◆ Instructions to follow
Count the lines below that contain "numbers". Give only the number.

◆ Recorded information

■ ■ ■ ■ ■

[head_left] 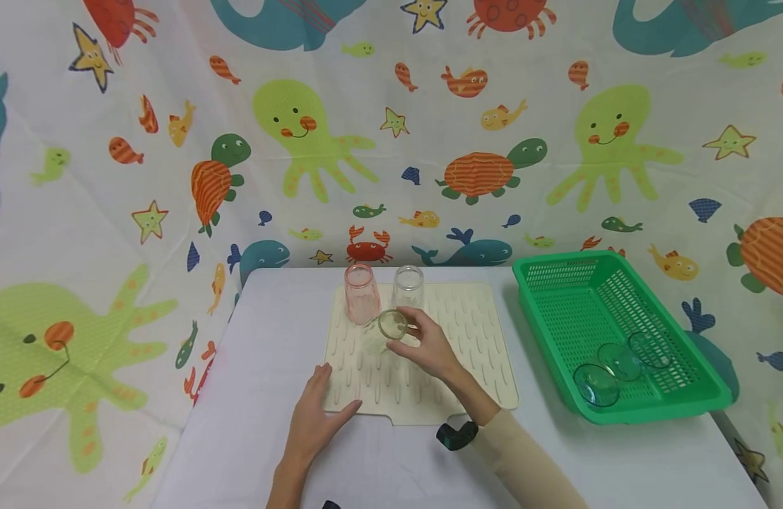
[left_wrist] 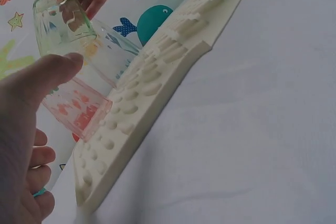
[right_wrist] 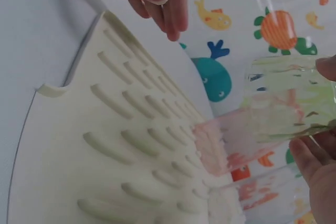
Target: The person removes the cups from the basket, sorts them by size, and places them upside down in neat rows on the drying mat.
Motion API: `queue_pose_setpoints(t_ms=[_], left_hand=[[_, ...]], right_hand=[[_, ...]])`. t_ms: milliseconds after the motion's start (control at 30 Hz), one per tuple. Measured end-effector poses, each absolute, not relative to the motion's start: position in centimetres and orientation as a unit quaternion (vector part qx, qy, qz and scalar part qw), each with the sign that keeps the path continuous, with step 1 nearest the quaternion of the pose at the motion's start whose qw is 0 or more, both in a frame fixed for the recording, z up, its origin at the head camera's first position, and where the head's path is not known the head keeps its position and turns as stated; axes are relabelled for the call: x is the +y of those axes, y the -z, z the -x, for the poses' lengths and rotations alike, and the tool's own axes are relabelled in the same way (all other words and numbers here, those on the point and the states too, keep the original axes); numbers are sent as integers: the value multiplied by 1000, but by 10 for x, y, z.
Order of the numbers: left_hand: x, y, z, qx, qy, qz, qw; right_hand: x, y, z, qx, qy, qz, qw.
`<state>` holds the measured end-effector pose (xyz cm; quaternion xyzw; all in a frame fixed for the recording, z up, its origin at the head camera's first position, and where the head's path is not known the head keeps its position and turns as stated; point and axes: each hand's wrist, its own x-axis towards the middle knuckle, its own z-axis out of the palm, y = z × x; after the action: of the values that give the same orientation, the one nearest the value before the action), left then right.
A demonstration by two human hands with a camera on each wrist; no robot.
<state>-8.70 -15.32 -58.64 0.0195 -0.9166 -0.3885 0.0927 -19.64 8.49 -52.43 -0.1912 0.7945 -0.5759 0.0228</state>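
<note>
My right hand grips a pale green-tinted glass between thumb and fingers, over the cream ridged drying mat. In the right wrist view the held green glass appears in front of a pink glass. At the back of the mat stand that pink glass and, to its right, a clear glass. Beside the mat's front left corner is my left hand, its thumb spread from the fingers and nothing held. The left wrist view shows its thumb overlapping the pink glass.
On the right of the white-covered table sits a green plastic basket with slotted walls. Three tinted glasses, one of them a bluish glass, lie in its near end. A curtain printed with sea animals hangs behind and at the left.
</note>
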Motion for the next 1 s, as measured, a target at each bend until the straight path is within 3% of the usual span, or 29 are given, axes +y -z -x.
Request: queue_pose_setpoints(t_ms=[667,1000], left_hand=[[-163,605,83,-941,332,-55,26],[-162,613,82,-950,307,-58,28]], right_hand=[[52,544,211,834,517,191,-10],[44,555,217,831,521,193,6]])
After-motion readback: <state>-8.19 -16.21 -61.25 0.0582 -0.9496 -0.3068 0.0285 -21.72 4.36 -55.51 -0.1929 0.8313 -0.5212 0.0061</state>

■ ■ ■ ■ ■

◆ Result for this exercise
2